By direct DNA sequencing, the incidence of the common LOC mutation was investigated in 50 normal unrelated British Punjabi Muslims with no family history of LOC syndrome as well as 50 normal unrelated British Caucasians. The mutation was not detected in the British Caucasian control population. However, one Punjabi control was found to be heterozygous for the 151insG mutation, indicating that this mutant LAMA3A allele may be fairly common in the Punjabi population.

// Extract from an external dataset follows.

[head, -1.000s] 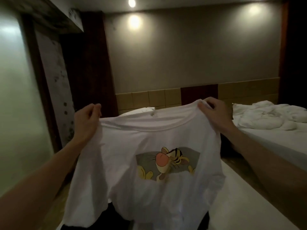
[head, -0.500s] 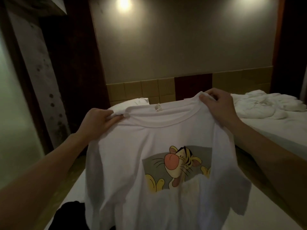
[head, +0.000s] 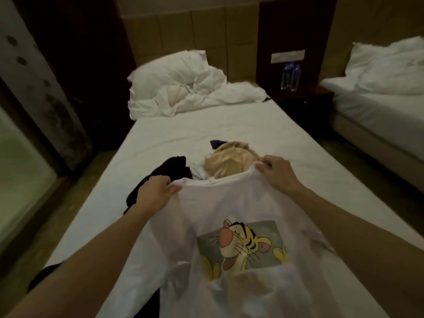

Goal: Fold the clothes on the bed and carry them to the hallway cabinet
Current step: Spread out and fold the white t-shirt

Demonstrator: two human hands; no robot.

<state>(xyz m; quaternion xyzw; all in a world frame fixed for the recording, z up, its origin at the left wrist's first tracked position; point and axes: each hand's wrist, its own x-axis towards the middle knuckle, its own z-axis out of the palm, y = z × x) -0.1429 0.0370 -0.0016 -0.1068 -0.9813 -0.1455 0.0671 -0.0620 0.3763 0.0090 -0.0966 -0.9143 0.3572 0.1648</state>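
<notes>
The white T-shirt, printed side up, is pinched at each shoulder by the left hand and the right hand; held up in the air a second ago, it has been brought down over the bed. Laying flat for folding is judged underway. A black garment and a beige garment remain unfolded just beyond

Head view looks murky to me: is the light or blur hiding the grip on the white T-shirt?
Head view: dim, warm light, dark corners at left. Wide-angle bend curves the bed edges. Slight softness, yet both grips read clearly: left hand and right hand each pinch the white T-shirt at a shoulder.
</notes>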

Rescue of the LOC mutant transcript
To see if the 151insG mutation would lead to nonsense-mediated mRNA decay, we obtained a skin biopsy from a heterozygous carrier of the LOC mutation; mRNA was extracted and subjected to RT–PCR using a forward primer within exon 39 and reverse primer in exon 42, so that only the LAMA3A transcript would be amplified. mRNA was pre-treated with RNAse-free DNAse I and phenol–chloroform extracted to safeguard against genomic DNA contamination. Direct sequencing of this RT-PCR product (Fig. 7A) was compared to a genomic exon 39 fragment from the same individual sequenced with the same primer (Fig. 7B). Surprisingly, the sequence traces obtained from genomic DNA and cDNA were essentially identical, with the overlapping sequence traces due to the insertion clearly visible in both samples and present at very similar levels. Therefore, this demonstrates that the 151insG mutation does not lead to appreciable nonsense-mediated decay of the LAMA3A transcript.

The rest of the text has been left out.